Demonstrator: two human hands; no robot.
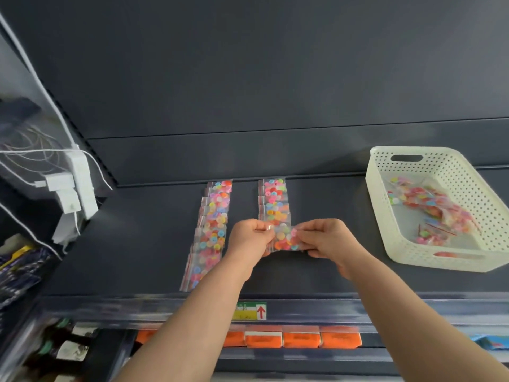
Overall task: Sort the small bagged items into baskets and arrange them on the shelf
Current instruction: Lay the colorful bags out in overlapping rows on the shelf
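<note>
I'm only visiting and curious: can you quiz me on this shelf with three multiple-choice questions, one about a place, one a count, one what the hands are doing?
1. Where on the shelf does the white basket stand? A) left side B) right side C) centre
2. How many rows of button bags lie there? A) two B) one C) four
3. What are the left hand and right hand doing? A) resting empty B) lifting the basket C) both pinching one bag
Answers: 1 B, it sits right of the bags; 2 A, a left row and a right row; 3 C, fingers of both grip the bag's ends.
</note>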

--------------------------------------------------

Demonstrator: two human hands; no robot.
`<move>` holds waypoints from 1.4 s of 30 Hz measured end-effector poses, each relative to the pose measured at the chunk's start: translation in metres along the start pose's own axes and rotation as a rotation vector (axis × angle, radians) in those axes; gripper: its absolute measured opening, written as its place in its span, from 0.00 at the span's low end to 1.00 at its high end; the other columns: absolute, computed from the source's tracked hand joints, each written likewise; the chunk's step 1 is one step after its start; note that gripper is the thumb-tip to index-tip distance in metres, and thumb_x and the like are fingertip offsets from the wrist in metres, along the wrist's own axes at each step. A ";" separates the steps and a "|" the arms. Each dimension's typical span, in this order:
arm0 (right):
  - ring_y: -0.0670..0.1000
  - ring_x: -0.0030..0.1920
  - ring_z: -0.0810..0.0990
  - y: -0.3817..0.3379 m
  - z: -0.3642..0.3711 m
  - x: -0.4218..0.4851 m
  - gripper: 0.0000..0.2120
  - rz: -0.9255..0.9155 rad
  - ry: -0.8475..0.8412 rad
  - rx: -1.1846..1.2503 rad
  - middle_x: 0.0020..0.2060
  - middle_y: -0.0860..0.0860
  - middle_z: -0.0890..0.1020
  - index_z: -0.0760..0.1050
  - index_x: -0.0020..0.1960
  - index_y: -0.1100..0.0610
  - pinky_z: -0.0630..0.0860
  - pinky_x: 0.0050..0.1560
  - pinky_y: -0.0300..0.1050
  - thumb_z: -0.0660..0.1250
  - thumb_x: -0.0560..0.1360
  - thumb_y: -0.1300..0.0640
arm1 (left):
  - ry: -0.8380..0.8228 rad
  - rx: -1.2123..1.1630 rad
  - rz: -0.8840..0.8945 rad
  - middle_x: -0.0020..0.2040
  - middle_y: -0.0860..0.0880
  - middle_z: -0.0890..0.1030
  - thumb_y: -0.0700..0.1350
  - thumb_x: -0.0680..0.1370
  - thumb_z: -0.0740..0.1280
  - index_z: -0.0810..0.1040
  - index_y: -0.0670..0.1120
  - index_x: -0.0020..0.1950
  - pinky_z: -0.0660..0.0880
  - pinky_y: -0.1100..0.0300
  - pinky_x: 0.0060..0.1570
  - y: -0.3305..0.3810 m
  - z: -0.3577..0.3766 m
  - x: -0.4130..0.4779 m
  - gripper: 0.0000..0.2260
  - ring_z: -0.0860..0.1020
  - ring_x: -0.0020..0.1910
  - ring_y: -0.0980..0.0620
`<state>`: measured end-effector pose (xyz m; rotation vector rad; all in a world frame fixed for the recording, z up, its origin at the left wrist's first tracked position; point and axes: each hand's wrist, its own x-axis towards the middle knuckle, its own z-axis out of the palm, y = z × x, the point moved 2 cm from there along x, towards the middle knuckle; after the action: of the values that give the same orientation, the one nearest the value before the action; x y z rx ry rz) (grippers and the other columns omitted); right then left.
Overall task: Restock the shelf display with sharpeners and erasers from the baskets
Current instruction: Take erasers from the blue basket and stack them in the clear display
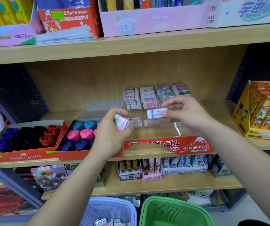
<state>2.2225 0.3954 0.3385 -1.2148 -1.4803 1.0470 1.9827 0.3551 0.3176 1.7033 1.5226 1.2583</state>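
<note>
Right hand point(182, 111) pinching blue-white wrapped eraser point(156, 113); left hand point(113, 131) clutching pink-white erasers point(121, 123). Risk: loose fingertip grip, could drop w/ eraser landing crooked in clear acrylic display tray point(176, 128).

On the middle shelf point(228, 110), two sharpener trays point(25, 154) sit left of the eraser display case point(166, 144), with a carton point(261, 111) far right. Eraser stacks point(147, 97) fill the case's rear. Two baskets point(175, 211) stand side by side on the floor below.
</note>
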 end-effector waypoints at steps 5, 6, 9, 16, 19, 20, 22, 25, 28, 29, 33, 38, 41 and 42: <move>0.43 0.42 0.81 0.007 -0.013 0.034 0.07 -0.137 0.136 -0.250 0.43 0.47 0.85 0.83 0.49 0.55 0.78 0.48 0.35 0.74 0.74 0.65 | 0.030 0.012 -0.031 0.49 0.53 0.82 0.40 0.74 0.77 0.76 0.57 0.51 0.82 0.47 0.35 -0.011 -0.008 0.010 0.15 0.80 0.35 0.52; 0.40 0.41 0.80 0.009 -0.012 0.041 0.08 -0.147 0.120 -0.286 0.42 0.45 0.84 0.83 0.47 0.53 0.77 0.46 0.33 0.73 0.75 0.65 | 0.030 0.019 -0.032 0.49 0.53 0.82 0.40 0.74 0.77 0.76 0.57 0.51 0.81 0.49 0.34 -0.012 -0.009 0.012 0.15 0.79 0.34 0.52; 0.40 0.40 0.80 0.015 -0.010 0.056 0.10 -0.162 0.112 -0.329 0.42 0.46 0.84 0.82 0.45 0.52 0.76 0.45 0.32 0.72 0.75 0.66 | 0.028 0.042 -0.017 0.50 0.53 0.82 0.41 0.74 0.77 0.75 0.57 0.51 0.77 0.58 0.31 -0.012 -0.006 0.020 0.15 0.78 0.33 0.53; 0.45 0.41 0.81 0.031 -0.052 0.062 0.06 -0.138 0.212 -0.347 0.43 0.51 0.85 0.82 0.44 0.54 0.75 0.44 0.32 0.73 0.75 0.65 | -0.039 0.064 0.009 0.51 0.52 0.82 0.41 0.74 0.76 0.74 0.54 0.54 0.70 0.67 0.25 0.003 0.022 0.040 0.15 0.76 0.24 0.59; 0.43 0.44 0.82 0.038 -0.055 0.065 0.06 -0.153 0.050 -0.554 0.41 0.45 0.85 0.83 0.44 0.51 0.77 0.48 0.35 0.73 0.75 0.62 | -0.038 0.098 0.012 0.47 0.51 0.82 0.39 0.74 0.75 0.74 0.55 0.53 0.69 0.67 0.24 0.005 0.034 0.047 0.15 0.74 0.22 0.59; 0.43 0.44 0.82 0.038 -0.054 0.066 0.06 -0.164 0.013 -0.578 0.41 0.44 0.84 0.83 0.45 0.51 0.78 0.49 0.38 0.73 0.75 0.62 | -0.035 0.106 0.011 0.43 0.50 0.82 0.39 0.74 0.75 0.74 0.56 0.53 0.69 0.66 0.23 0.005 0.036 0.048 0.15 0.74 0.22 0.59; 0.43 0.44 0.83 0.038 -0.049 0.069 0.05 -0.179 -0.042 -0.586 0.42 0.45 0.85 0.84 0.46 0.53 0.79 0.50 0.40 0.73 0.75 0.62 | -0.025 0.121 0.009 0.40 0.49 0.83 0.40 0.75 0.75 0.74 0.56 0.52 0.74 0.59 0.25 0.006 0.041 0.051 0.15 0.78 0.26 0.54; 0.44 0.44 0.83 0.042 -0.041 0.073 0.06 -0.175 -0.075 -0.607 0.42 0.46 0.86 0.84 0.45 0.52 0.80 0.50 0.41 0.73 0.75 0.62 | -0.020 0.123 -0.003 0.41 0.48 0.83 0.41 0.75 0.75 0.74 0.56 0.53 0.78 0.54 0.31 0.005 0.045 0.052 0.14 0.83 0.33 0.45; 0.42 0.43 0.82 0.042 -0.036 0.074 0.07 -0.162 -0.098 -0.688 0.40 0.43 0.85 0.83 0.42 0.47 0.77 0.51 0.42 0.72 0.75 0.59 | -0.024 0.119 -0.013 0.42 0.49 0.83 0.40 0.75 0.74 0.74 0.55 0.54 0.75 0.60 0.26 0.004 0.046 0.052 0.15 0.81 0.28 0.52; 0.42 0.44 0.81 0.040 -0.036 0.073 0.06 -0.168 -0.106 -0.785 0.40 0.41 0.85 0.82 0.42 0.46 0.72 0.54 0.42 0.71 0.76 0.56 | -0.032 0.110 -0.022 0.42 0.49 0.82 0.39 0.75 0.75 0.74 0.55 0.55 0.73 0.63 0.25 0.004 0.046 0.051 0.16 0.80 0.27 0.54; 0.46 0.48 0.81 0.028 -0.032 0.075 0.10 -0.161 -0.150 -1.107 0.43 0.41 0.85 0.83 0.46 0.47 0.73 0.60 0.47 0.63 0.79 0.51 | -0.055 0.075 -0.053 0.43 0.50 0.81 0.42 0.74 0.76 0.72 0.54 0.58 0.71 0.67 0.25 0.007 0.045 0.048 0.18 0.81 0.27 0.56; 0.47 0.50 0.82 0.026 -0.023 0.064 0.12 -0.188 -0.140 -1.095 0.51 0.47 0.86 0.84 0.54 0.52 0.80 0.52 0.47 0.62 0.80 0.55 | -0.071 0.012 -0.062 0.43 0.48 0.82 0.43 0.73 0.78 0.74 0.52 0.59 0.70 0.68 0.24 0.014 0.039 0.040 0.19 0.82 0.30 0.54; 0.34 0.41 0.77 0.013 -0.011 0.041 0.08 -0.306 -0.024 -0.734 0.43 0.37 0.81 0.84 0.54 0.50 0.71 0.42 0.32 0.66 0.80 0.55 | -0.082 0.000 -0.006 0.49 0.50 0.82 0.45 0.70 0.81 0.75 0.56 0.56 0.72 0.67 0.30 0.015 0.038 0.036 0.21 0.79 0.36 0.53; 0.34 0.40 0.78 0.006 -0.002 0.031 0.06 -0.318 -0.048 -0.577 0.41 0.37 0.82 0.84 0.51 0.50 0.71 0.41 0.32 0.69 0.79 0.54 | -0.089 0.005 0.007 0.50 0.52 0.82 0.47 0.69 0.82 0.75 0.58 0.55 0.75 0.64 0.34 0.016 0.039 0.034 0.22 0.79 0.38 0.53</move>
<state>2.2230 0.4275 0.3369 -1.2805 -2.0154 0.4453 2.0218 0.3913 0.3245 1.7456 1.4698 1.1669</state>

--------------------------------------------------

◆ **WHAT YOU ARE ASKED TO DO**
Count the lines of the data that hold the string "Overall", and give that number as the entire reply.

◆ **TASK ANSWER**
2